Rubiales se ha convertido en uno de los personajes más desprestigiados de España. Y él mira a derecha e izquierda sin comprender por qué las mismas viriles cualidades que le fueron otrora premiadas le son ahora reprochadas; por qué los mismos que en pie le aplauden a rabiar un día le abuchean al siguiente exactamente por las mismas palabras; por qué los mismos que le rendían perruna pleitesía, se permiten hoy no cogerle el teléfono; por qué quienes se arrastraban para que se dignara a concederles un guiño, un minuto de tiempo, una foto juntos o un gesto de simpatía, evitan hoy toda ocasión de darle la mano; por qué quienes hasta ayer le reían –con carcajada tan falsa como sonora– las gracias más tontas, le afean ahora la incorrección de esos mismos comentarios; por qué quienes ayer hacían cola para mostrarle sumisión, le niegan hoy en público no ya tres veces como Pedro, sino hasta setenta veces siete, como en Mateo.

El caso Rubiales busca romper con la normalización de esa despreciable cultura que mezcla el machismo con el abuso de poder. Muchos comentaristas añaden que Rubiales encarna el siglo XX ante una nueva situación que representaría el siglo XXI. Ayer mismo Jorge Valdano titulaba su columna “Rubiales, empantanado en el siglo XX”. Se quiere así subrayar que en la cultura contemporánea no se consienten comportamientos vejatorios, abusivos o que no respeten de modo absoluto la dignidad y la libertad de todas y cada una de las mujeres, en su ámbito profesional, público o privado.

Pero no creo que para indicar que comportamientos como los de Rubiales son inadmisibles y punibles, debamos conceder que ese tipo de actuaciones estuvieron bien vistas de modo generalizado en otra época. Muchas mujeres las sufrieron, sin duda, pero no estoy seguro de que se pueda trasladar a las nuevas generaciones que todos sus abuelos vieron aquello con normalidad. Si les contamos la historia de un modo maniqueo les hurtamos la posibilidad no solo de entenderla, sino de comprender la complejidad del actuar humano, de su libertad y de su dignidad en cualquier tiempo.

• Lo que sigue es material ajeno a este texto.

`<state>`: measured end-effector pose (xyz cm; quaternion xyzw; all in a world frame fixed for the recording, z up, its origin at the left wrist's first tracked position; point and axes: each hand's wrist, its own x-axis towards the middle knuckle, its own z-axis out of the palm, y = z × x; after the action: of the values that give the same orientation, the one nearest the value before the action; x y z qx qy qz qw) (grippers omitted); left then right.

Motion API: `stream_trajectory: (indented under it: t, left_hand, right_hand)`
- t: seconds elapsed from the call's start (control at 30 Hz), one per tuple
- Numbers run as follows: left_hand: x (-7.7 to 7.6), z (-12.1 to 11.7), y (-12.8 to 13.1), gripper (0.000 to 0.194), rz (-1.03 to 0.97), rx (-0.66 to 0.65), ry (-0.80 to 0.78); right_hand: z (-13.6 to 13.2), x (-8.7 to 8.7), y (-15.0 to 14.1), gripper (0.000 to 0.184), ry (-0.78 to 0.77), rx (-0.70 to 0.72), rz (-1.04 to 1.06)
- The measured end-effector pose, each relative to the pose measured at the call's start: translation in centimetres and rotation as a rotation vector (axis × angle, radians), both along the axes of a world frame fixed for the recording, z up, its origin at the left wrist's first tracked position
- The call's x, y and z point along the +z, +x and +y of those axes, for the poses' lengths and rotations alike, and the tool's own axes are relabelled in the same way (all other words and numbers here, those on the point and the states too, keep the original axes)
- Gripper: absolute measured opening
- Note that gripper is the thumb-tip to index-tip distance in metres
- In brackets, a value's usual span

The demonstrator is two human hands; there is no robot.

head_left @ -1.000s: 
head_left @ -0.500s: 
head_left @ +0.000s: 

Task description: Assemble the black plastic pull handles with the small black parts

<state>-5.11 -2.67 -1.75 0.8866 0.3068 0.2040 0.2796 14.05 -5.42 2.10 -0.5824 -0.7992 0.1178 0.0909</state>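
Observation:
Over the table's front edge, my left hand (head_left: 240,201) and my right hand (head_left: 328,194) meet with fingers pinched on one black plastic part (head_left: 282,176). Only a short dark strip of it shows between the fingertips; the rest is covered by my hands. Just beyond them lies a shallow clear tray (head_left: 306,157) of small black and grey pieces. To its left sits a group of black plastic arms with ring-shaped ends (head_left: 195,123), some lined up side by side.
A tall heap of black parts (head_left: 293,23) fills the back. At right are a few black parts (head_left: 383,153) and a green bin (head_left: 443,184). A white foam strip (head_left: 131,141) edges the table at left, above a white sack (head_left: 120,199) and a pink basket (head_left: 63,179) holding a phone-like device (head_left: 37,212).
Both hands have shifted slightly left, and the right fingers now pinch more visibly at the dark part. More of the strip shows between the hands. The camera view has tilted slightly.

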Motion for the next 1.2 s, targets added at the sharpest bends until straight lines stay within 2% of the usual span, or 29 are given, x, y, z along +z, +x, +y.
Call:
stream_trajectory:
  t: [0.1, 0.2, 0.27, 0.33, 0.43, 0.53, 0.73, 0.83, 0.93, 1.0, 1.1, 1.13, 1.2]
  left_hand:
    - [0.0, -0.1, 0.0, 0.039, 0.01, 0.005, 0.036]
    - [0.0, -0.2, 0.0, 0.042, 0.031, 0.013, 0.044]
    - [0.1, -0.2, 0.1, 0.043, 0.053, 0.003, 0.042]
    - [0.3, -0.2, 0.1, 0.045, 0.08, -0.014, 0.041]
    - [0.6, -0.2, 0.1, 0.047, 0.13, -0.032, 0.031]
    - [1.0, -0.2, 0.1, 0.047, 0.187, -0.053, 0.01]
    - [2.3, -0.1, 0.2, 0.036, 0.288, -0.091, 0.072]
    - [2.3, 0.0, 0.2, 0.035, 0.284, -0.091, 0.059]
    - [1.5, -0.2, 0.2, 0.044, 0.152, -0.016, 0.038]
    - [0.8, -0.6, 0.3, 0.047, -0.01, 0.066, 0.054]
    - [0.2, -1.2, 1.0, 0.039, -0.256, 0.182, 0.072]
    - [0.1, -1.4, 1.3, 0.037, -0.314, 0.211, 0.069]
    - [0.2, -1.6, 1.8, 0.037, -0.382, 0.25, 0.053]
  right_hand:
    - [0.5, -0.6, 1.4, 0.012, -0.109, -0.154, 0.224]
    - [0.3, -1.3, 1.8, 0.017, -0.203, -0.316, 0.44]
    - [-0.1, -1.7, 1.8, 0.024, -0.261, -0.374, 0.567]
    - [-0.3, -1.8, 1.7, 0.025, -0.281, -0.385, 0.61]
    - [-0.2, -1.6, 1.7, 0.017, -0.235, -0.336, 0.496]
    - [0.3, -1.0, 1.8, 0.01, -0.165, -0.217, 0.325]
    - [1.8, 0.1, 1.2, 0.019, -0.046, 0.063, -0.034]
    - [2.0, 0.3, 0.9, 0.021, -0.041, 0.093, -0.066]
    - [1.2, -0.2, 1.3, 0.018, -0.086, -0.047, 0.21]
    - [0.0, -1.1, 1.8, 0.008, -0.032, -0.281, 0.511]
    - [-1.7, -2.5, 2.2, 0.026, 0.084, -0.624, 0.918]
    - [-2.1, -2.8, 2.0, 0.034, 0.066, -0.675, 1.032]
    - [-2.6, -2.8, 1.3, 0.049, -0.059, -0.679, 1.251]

Pienso en mis mayores. Jamás los vi celebrar algo llevándose las manos a los cojones. No porque estuvieran ante las cámaras en un espacio público, no porque representaran a ninguna institución, no porque estuvieran cerca de ninguna reina: todas esas circunstancias resultan irrelevantes a la hora de considerar lo esencial. Ellos no lo hacían por la sencilla razón de que les resultaría algo indecente y muy tonto. A los suyos nos habría parecido en ellos una grosería incompresible que habría generado una embarazosa incomodidad, como si en medio de una reunión familiar hubieran orinado contra la mesa. No cabe imaginarlo.

No les recuerdo tampoco ningún comentario racista u homófobo, o riendo chistecitos machistas. Muchas personas de otras generaciones estuvieron educadas en unos valores humanistas que partían de la universal dignidad humana: de todas las personas. Por eso no se permitían, independientemente del momento que les tocara vivir, cosas como las de Rubiales. Por esa misma razón, por cierto, pudieron con toda naturalidad trasladar a sus hijos que la violencia política en nuestro país no podía tampoco aceptarse.

Los Rubiales no son del tiempo de mi abuelo ni de mi padre. Son de otra dimensión. Son de un tiempo paralelo y siempre presente. Son del siglo de los que no respetan, de los que abusan, de los que desprecian. De los que buscan rodearse de miserables, de correveidiles, de pelotas y de oportunistas venales. De quienes carecen de empatía, inteligencia o imaginación para comprender el dolor ajeno. De quienes creen que el dinero o el acceso al poder permiten medir a las personas, y de quienes dominan y humillan –y se dejan al tiempo dominar y humillar– según su posición en esa escala. Y todo ello no es menos del XXI que del XX. Lo advierto no vaya a resultar que estemos condenando los comportamientos externos sin confrontar los contravalores que los generan.